WORK TO BE COMPLETED:
A stretch of the entries below is to be set down exactly, running from the line with "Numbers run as" through the line with "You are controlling", both included, and no other line.

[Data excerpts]
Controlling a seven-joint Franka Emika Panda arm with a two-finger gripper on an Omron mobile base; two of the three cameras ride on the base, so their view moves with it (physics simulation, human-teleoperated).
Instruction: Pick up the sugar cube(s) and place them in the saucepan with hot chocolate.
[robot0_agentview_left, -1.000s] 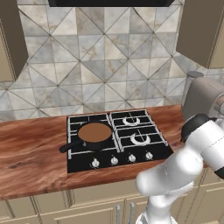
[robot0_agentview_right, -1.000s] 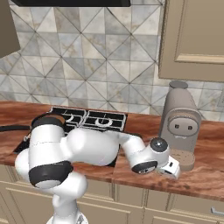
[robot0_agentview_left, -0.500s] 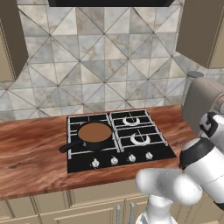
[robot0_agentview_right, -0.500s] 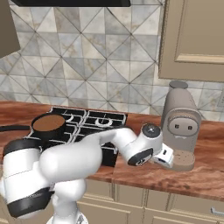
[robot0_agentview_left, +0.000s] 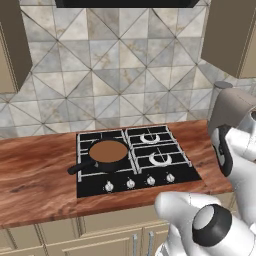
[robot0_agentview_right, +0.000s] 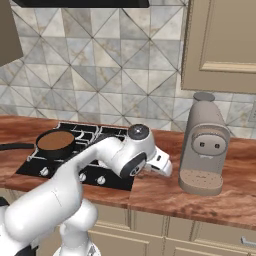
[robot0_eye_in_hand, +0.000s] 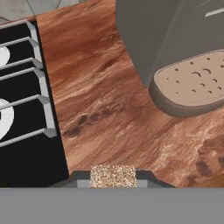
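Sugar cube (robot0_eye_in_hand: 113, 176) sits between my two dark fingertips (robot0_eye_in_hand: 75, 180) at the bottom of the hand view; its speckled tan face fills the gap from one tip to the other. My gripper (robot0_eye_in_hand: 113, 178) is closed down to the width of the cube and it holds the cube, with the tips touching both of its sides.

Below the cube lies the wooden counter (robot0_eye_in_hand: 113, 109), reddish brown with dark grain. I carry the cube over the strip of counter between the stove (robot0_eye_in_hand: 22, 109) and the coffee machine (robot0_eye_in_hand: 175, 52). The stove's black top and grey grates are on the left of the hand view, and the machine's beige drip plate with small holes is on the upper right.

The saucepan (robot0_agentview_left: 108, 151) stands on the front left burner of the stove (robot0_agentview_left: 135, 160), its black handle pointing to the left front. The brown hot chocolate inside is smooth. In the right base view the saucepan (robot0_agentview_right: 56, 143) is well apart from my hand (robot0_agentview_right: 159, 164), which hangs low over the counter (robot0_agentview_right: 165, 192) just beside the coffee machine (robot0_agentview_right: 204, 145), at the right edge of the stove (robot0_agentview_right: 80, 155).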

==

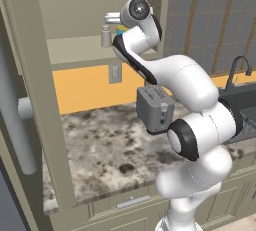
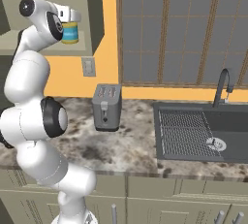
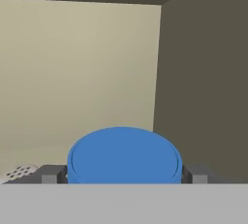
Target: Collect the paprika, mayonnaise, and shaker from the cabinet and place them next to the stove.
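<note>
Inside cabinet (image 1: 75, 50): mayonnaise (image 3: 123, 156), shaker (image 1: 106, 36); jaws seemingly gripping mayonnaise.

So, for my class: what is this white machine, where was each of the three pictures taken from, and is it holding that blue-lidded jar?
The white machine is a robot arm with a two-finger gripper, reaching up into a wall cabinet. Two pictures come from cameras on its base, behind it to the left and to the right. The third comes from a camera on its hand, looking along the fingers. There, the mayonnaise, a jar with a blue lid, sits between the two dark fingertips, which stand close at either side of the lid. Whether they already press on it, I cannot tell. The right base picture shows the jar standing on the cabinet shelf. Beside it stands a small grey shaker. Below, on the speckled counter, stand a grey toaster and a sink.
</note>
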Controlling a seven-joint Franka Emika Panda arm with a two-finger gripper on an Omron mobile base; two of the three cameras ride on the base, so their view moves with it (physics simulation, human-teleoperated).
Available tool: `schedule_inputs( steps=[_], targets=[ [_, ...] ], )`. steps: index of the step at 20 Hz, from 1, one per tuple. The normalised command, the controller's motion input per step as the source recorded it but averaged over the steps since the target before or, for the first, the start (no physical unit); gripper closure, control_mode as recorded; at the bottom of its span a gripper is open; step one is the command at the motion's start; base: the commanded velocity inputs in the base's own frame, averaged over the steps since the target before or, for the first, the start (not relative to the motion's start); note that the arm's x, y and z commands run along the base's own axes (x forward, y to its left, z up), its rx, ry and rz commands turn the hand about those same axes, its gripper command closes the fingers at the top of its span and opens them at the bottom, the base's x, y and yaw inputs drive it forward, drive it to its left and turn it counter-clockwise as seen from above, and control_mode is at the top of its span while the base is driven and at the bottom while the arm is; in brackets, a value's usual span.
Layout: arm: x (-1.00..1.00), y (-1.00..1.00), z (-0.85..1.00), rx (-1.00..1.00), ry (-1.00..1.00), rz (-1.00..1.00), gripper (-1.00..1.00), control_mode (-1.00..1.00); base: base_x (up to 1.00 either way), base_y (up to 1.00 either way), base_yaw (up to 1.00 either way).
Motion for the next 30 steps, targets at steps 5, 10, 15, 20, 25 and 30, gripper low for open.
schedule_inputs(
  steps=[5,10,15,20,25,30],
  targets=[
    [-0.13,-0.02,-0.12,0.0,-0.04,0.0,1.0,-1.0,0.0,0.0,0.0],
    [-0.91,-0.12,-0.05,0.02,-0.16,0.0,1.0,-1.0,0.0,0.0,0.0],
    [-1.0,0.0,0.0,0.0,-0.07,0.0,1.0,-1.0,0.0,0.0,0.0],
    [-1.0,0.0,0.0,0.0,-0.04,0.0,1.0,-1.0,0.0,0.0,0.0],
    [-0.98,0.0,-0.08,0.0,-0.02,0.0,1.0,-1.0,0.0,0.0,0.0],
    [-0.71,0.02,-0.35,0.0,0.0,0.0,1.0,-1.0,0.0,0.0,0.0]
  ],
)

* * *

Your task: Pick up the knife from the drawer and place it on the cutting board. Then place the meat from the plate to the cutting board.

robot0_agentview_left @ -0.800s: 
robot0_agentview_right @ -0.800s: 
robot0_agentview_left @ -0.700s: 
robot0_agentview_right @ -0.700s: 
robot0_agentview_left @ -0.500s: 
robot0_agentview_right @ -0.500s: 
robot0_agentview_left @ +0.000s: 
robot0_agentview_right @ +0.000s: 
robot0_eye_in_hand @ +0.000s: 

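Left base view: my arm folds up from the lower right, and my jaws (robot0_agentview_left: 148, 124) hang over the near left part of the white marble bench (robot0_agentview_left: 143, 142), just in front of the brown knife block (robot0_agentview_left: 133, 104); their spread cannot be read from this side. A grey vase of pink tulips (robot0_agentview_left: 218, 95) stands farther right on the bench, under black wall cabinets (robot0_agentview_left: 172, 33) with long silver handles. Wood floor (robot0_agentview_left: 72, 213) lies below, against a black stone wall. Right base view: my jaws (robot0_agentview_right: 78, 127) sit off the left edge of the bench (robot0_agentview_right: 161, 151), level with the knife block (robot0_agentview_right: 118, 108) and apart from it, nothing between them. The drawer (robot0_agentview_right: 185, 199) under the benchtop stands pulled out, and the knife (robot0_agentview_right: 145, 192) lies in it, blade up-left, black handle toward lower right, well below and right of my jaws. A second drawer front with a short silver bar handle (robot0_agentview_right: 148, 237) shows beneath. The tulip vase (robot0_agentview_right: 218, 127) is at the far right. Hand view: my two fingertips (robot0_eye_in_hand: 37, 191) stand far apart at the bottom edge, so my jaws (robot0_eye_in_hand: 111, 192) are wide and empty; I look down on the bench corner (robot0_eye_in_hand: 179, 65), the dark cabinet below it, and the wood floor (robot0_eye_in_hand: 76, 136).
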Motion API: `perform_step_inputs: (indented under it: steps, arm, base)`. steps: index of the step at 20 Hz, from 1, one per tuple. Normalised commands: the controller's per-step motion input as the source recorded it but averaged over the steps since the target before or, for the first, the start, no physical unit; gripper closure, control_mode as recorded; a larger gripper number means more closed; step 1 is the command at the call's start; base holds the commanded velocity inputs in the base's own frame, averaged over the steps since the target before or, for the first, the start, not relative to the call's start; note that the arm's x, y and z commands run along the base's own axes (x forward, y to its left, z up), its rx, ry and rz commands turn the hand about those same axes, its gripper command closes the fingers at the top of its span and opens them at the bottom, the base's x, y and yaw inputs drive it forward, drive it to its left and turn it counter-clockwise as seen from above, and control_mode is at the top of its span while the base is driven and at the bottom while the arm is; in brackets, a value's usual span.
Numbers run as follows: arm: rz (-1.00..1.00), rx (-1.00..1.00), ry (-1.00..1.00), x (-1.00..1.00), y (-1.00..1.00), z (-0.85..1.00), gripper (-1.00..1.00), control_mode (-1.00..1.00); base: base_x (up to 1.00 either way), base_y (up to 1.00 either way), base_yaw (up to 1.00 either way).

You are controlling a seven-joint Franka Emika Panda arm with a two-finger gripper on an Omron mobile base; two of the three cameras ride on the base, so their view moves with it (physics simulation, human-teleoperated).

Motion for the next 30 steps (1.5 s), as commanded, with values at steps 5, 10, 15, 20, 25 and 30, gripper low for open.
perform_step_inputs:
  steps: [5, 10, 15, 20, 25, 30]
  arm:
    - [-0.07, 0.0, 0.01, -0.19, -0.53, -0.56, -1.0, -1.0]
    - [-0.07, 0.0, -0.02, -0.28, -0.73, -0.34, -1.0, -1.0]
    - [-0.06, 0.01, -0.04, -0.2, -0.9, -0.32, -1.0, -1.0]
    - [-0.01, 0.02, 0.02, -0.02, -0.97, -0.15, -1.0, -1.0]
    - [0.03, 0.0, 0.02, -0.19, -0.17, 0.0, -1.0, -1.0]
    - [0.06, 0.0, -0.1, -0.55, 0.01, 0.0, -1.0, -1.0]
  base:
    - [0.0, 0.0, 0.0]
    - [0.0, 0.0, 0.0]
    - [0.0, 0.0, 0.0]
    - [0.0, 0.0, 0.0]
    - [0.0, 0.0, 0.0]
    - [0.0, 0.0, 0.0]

FINISHED EXERCISE:
Numbers run as follows: arm: rz (-1.00..1.00), rx (-1.00..1.00), ry (-1.00..1.00), x (-1.00..1.00), y (-1.00..1.00), z (-0.85..1.00), gripper (-1.00..1.00), control_mode (-1.00..1.00); base: base_x (up to 1.00 either way), base_y (up to 1.00 either way), base_yaw (up to 1.00 either way).

You are controlling a seven-joint Franka Emika Panda arm with a two-finger gripper on an Omron mobile base; two of the three cameras ride on the base, so their view moves with it (physics simulation, human-teleoperated).

No more work is needed for this exercise.